<<<<
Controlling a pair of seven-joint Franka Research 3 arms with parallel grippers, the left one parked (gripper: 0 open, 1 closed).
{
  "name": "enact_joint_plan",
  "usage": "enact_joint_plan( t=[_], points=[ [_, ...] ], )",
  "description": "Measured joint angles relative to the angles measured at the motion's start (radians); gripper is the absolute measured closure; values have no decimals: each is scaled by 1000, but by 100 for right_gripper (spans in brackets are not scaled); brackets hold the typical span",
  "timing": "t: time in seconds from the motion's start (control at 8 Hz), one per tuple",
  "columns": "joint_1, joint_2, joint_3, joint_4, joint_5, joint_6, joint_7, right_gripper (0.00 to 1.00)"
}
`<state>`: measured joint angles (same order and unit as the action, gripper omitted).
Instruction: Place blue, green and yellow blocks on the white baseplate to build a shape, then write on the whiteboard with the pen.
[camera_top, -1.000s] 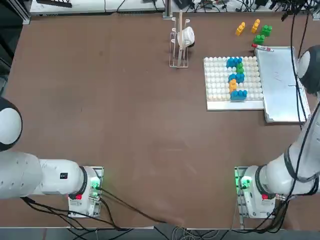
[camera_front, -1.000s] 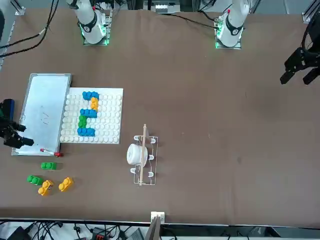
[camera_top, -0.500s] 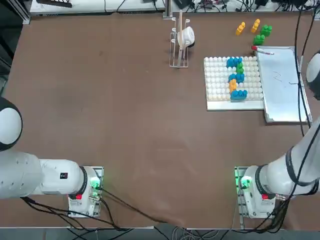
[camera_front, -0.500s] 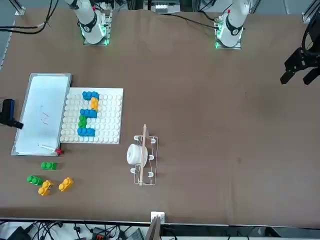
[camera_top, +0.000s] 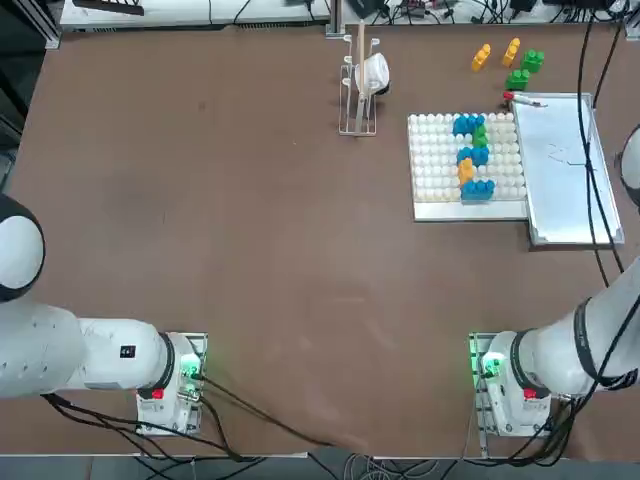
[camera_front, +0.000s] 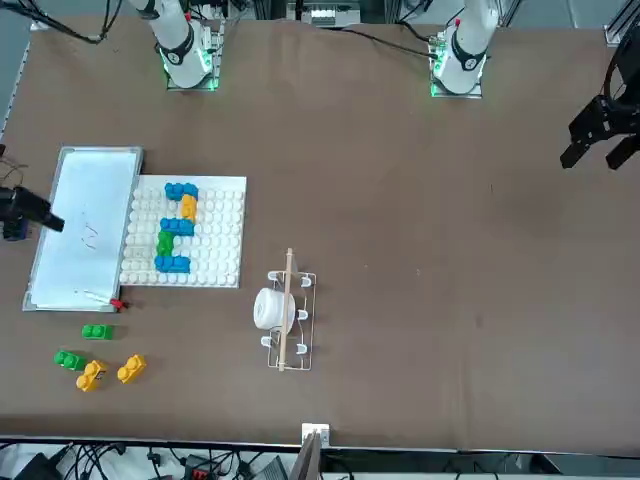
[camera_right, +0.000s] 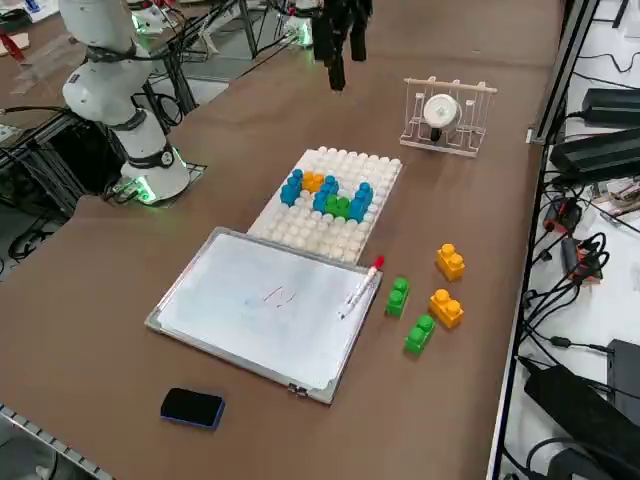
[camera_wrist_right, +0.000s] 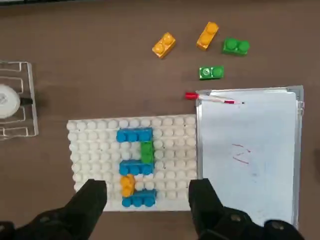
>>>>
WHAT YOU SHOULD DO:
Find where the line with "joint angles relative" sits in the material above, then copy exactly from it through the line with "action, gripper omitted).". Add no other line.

ANSWER AREA:
  "description": "Measured joint angles relative to the angles measured at the motion's start (radians); gripper is the absolute measured closure; values have no decimals: each is scaled by 1000, but by 100 for right_gripper (spans in brackets are not scaled); brackets hold the typical span",
  "timing": "t: time in seconds from the motion's start (control at 8 Hz), one per tuple",
  "columns": "joint_1, joint_2, joint_3, joint_4, joint_5, joint_6, joint_7, right_gripper (0.00 to 1.00)"
}
`<state>`: measured joint angles (same order and unit as the action, gripper omitted).

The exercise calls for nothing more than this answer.